Background: This study aimed to investigate the quality of life (QOL) and mental health (MH) post-trauma in the population over 15 years.
Methods: A cross-sectional population-based study, the cluster sampling method was used and 3880 people were interviewed randomly selected individuals between over 15 years in each household in the city of Kashan. Data were analyzed using chi-square, t-test. After data collection, a radial basis function neural network (RBFNN) architecture is exploited to predict the QOL category and MH status after traumatic injuries.

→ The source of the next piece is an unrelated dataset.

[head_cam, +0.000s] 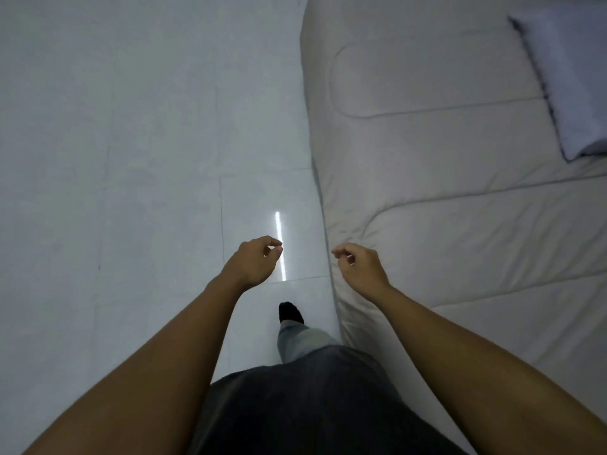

Results :The rate of trauma was 70.64 (62.60-78.70) in 1000 annually, and 77.73% were male. 38.3% of people with trauma have suspected of having mental disorder and 53.3% of people with injury were in good condition of QOL. The risk of suspected MH disorders in people with trauma during the last year was 1.2(0.96-1.61), and the risk of bad QOL was 2.6(1.8-3.7). The obtained results reveal that the RBFNN model can predict the QOL category and MH status with a high level of accuracy (maximum 1% predicting error).
Conclusion :This study reveals several parameters associated with the MH and QOL after trauma. This parameter can be used in prediction outcomes and used to evaluate the care of people with injury. It can also be concluded that the RBFNN predictor can be used for predicting the QOL category and MH status with reasonable authenticity, efficiency, and accuracy.